I tagli? L’Italia sta acquistando 90 caccia F-35
I caccia F-35 non sono gli unici ad essere stealth (furtivi), ossia capaci di sfuggire all’avvistamento. Tale capacità l’ha acquisita anche il governo Renzi. Si è impegnato lo scorso settembre, in base a una mozione Pd, a «riesaminare l’intero programma F-35 per chiarirne criticità e costi con l’obiettivo finale di dimezzare il budget» da 13 a 6,5 miliardi di euro, cifra con cui – si stima –si potrebbe acquistare, oltre ai 6 già comprati, una ventina di F-35. Contemporaneamente la ministra della difesa Pinotti si è esibita in una serie di manovre diversive: in marzo ha dichiarato che sugli F-35 «si può ridurre, si può rivedere», in luglio ha giurato che di fronte alle disfunzioni tecniche degli F-35 «l’Italia non acquisterà niente che non sia più che sicuro per i piloti», in ottobre ha annunciato «l’impegno per l’acquisto di altri due F-35».
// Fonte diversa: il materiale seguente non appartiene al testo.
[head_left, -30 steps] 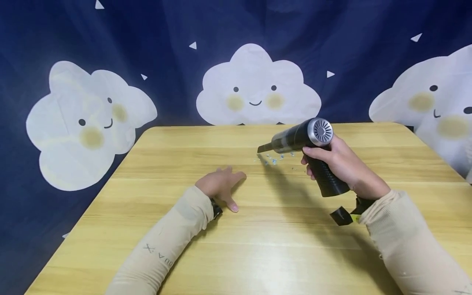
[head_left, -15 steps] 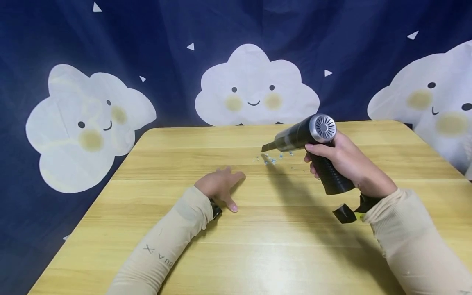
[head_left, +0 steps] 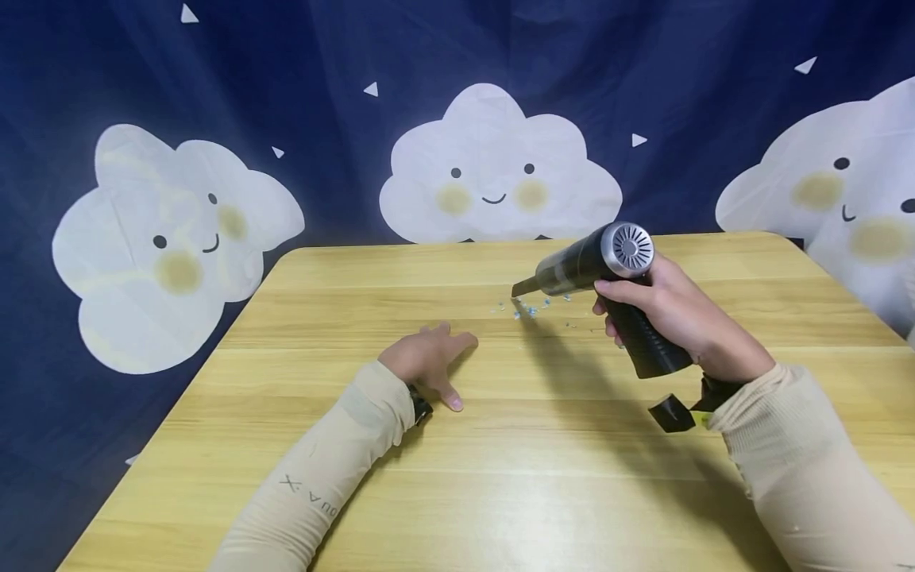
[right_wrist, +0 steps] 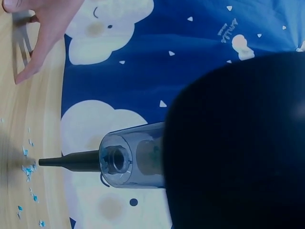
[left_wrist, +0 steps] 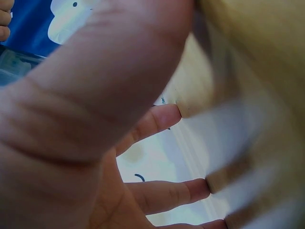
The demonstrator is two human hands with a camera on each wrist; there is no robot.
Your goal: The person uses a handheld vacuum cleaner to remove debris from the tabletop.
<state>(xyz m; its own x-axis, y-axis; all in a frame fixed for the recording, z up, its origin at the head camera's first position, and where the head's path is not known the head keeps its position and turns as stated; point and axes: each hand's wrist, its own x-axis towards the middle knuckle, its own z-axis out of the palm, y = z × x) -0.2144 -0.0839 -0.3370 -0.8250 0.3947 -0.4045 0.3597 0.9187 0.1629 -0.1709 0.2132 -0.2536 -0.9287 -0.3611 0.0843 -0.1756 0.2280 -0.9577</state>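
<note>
My right hand point(head_left: 679, 318) grips the ribbed handle of a black handheld vacuum cleaner point(head_left: 582, 262) with a silver vented end cap. Its narrow dark nozzle point(right_wrist: 71, 161) points down and left, its tip close over scattered blue and white paper bits point(head_left: 530, 310) on the wooden table. Behind the nozzle is a clear dust chamber point(right_wrist: 133, 155), seen in the right wrist view. To the left, my left hand point(head_left: 429, 359) rests on the table with fingers spread and fingertips on the wood, holding nothing. In the left wrist view its thumb fills much of the picture.
The light wooden table point(head_left: 457, 500) spans the view, its far edge meeting a dark blue curtain point(head_left: 329, 48) printed with white smiling clouds. A few tiny specks lie right of the main bits. A black strap device point(head_left: 672, 413) hangs at my right wrist.
The vacuum cleaner and my right hand have shifted slightly to the right, the nozzle tip staying near the paper bits. My left hand has kept its place.
</note>
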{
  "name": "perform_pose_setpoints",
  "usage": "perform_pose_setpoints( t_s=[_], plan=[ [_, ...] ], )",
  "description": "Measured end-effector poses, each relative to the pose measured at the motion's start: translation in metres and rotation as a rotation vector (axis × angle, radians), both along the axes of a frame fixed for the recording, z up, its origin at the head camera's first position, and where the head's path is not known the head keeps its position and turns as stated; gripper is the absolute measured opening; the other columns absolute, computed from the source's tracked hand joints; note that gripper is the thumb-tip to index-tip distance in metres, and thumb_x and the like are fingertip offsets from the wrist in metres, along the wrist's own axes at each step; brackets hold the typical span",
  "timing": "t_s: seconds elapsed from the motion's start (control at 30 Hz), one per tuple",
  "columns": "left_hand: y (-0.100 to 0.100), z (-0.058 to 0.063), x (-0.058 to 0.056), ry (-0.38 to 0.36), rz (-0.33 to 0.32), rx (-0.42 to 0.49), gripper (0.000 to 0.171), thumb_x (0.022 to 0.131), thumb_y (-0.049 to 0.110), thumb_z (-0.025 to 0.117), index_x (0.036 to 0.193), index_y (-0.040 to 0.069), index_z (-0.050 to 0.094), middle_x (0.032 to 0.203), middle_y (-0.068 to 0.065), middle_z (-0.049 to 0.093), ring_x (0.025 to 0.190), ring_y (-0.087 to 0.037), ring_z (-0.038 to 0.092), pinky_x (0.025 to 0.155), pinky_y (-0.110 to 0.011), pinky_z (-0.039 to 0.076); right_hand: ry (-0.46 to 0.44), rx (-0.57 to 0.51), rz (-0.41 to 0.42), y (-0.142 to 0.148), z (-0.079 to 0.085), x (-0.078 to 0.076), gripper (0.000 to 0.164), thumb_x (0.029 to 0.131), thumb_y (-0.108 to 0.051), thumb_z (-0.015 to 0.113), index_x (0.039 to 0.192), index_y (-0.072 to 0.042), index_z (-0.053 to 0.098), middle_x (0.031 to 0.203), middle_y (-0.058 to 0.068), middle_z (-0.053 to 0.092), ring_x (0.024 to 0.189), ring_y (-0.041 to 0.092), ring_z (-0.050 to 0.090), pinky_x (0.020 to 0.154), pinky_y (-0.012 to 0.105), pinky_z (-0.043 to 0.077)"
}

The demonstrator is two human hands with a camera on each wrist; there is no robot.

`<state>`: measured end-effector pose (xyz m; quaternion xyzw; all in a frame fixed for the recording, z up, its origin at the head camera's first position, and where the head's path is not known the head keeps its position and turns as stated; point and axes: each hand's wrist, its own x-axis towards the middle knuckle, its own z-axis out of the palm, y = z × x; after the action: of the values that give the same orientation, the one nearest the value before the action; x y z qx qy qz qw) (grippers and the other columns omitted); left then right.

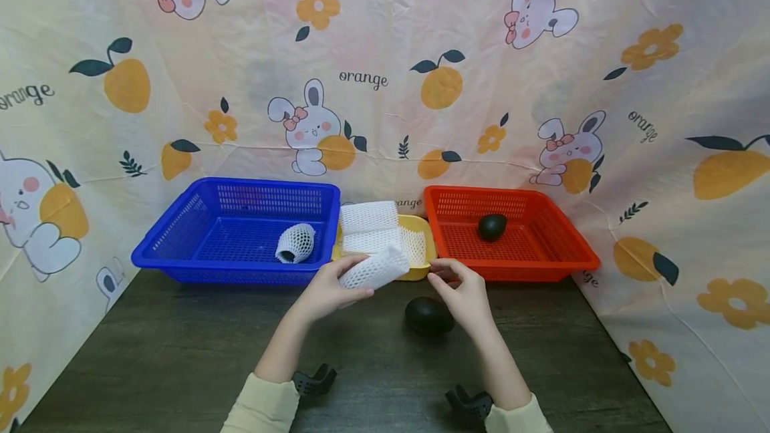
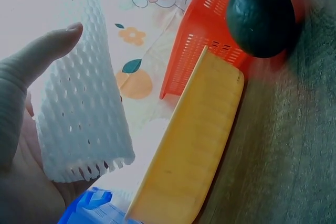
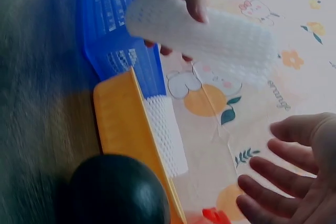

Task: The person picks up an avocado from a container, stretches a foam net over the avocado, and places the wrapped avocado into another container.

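Note:
My left hand grips a white foam net sleeve, thumb on one side and fingers behind it. The left wrist view shows the flattened foam net sleeve with its cut end toward the camera. My right hand holds nothing; its fingers are spread and loosely bent in the right wrist view, apart from the sleeve. Close below that hand, a dark avocado lies on the table. Behind the hands stands a yellow tray with more white foam net sleeves in it.
At the left is a blue basket holding one netted item. A red basket at the right holds another dark avocado. The dark wooden table meets a printed cloth backdrop behind the baskets.

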<state>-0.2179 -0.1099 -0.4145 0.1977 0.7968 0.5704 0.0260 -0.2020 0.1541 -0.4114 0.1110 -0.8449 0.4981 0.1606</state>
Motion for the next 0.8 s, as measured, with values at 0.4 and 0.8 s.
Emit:
perform_pose_setpoints(
  t_s=[0.4,0.8],
  plan=[
    [-0.004,0.024,0.015,0.011,-0.013,0.023,0.054,0.080,0.004,0.076,0.130,0.001,0.056,0.120,-0.014,0.061,0.104,-0.027,0.057,0.083,-0.044,0.048,-0.237,0.253,0.150,0.010,-0.010,-0.009,0.042,0.080,-0.019,0.079,0.118,-0.009,0.065,0.116,0.007,0.063,0.109,0.031,0.056,0.091,0.050,0.044],
    [-0.004,0.018,0.011,0.016,-0.012,0.039,0.054,0.080,0.003,0.077,0.129,0.001,0.056,0.118,-0.014,0.062,0.101,-0.027,0.058,0.080,-0.043,0.049,-0.325,0.528,0.280,0.004,-0.031,-0.010,0.063,0.074,-0.016,0.083,0.131,-0.009,0.057,0.130,0.011,0.055,0.119,0.032,0.050,0.096,0.052,0.038]
  ],
)
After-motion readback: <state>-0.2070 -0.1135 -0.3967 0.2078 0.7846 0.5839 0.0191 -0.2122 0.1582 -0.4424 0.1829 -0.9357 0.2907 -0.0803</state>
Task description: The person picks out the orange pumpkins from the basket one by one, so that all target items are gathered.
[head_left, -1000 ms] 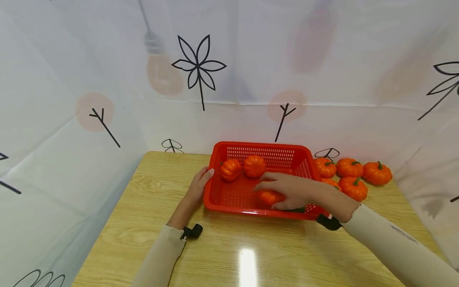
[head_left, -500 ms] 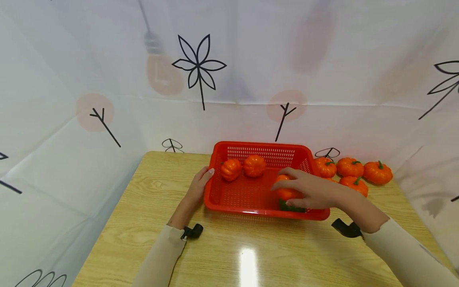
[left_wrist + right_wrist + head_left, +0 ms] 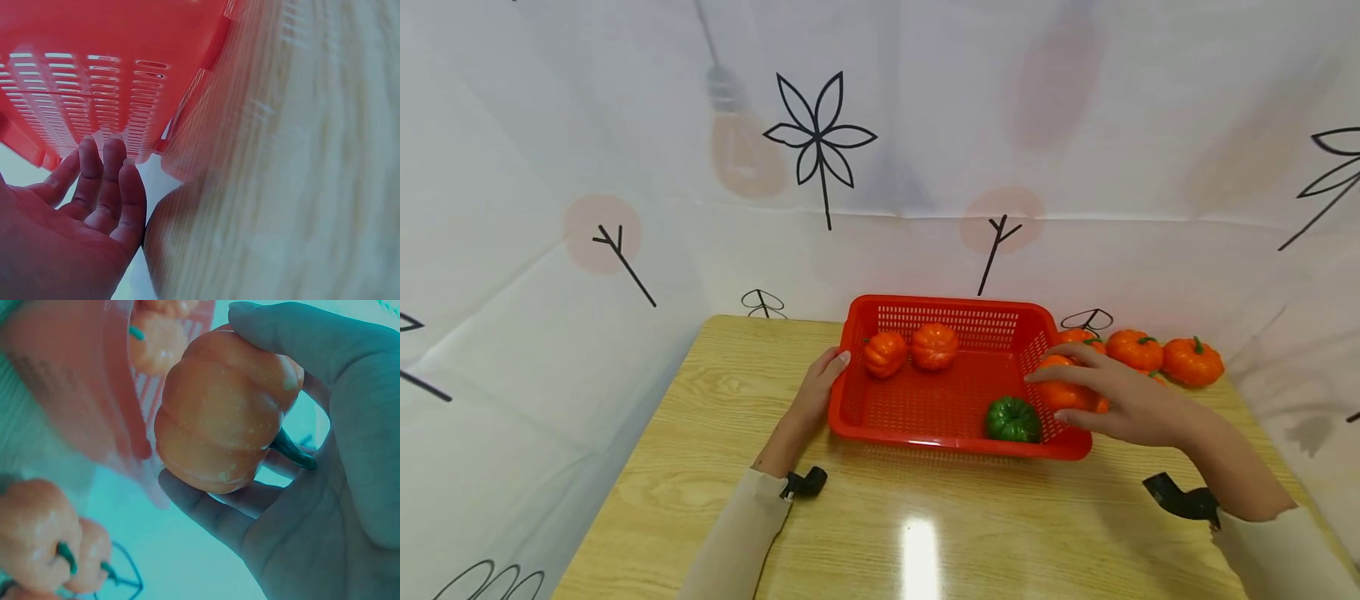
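In the head view, my left hand (image 3: 814, 390) holds the left rim of the red plastic basket (image 3: 898, 437), thumb on the rim. The left wrist view shows its fingers (image 3: 112, 181) against the slotted outer wall. My right hand (image 3: 1131, 402) grips an orange toy pumpkin (image 3: 219, 415) between thumb and fingers, by the basket's right rim; its green stem points toward the palm. Inside the basket, two orange pumpkins (image 3: 885, 355) sit at the back left. A green ribbed vegetable like a bell pepper (image 3: 1012, 420) lies in the front right corner.
Several more orange pumpkins (image 3: 1192, 362) stand on the wooden table (image 3: 715, 433) just right of the basket, some partly hidden behind my right hand. A white printed cloth (image 3: 895, 158) hangs behind the table and along its sides.
My right hand has carried the pumpkin rightward from the basket's interior to its right rim. The green vegetable, previously mostly covered, now shows fully. My left hand has stayed put.
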`<state>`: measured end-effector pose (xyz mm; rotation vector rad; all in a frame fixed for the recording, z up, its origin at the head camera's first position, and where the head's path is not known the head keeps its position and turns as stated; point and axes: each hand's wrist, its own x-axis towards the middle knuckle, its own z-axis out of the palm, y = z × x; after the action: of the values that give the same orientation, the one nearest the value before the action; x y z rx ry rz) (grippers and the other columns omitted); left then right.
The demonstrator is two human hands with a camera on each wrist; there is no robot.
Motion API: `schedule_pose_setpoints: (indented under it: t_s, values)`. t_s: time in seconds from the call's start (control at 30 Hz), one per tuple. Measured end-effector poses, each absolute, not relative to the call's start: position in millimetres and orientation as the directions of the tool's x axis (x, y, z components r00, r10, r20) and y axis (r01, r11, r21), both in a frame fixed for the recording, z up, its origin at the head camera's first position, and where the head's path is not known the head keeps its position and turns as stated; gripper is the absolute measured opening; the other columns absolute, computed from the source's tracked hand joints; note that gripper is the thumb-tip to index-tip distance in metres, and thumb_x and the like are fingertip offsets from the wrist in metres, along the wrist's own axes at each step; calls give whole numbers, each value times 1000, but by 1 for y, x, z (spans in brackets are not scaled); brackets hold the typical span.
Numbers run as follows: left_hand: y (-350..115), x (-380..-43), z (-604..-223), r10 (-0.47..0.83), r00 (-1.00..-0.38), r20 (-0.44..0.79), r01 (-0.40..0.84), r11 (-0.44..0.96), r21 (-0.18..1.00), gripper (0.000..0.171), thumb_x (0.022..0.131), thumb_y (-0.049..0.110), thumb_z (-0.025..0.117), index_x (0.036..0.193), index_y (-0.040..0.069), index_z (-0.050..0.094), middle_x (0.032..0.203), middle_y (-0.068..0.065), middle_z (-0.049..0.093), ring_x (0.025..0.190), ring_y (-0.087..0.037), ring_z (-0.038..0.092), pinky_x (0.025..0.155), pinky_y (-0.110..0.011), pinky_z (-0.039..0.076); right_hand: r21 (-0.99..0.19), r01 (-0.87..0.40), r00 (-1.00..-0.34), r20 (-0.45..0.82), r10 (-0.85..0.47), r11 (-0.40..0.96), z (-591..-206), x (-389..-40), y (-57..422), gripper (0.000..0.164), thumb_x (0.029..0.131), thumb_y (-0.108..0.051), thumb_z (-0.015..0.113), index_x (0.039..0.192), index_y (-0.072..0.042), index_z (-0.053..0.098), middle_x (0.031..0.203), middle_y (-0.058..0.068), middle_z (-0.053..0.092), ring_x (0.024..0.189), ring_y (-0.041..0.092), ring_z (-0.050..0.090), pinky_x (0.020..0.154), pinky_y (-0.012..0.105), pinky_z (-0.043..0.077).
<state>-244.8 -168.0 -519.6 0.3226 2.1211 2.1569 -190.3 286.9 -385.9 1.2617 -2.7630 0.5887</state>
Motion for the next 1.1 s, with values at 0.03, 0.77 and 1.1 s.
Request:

A prenotarli per conto dell’Italia è stato il Pentagono che, il 27 ottobre, ha concluso un accordo con la Lockheed Martin (principale contractor) per l’acquisto di altri 43 F-35, di cui 29 per gli Usa, 4 rispettivamente per Gran Bretagna e Giappone, e 2 rispettivamente per Norvegia, Israele e Italia. Non si sa quanto verrà a costare ogni caccia: l’accordo stabilisce che «i dettagli sul costo saranno comunicati una volta stipulato il contratto». L’Italia si impegna quindi ad acquistare altri F-35 senza conoscerne il prezzo. Una stima di massima si può ricavare dal bilancio del Pentagono, che prevede per l’anno fiscale 2015 (iniziato il 1° ottobre 2014) uno stanziamento di 4,6 miliardi di dollari per l’acquisto di 26 F-35, ossia 177 milioni di dollari – equivalenti a circa 140 milioni di euro – per ogni caccia. La Lockheed assicura che, grazie all’economia di scala, il costo unitario diminuirà. Tace però sul fatto che, come avviene per ogni sistema d’arma, l’F-35 subirà continui ammodernamenti che faranno lievitare la spesa.
La stessa Lockheed conferma ufficialmente, mentre scriviamo, che «l’Italia riceverà 90 F-35, una combinazione di F-35A a decollo e atterraggio convenzionale e di F-35B a decollo corto e atterraggio verticale». Questi ultimi, adatti alla portaerei Cavour e alle operazioni di assalto anfibio, sono notevolmente più costosi. Dato che il comunicato della Lockheed non viene smentito da Roma, è evidente che il governo italiano si muove su due piani: da un lato mantiene sottobanco l’impegno con Washington ad acquistare 90 F-35 a un costo ancora da quantificare, dall’altro si impegna in parlamento a dimezzare il budget finale per gli F-35, fidando sul fatto che l’acquisto avviene a lotti nell’arco degli anni e che le promesse di oggi possono essere facilmente cancellate domani, invocando la necessità di garantire la «sicurezza» del paese.
Sempre la Lockheed Martin sottolinea il fatto (largamente ignorato nel dibattito nostrano sugli F-35) che l’Italia è non solo acquirente ma, con oltre venti aziende, produttrice dei caccia tanto che «in ogni F-35 prodotto ci sono parti e componenti made in Italy». La partecipazione dell’Italia al programma F-35 viene presentata come un grande affare, ma non si dice che, mentre i miliardi dei contratti per l’F-35 entrano nelle casse di aziende private, quelli per l’acquisto dei caccia escono dalle casse pubbliche. Né si dice quanto vengono a costare i pochi posti di lavoro creati in questa industria bellica. L’impianto Faco di Cameri, con 20 fabbricati e una superficie di mezzo milione di metri quadri, costato all’Italia quasi un miliardo di euro, dà lavoro a meno di mille addetti che, secondo Finmeccanica, potrebbero arrivare a 2500 a pieno regime. La Lockheed è però ottimista: «L’impianto di Cameri può fornire un significativo appoggio operativo alla flotta F-35 nell’area europea, mediterranea e mediorientale». In altre parole, lo sviluppo di Cameri è legato allo sviluppo delle guerre Usa/Nato in quest’area.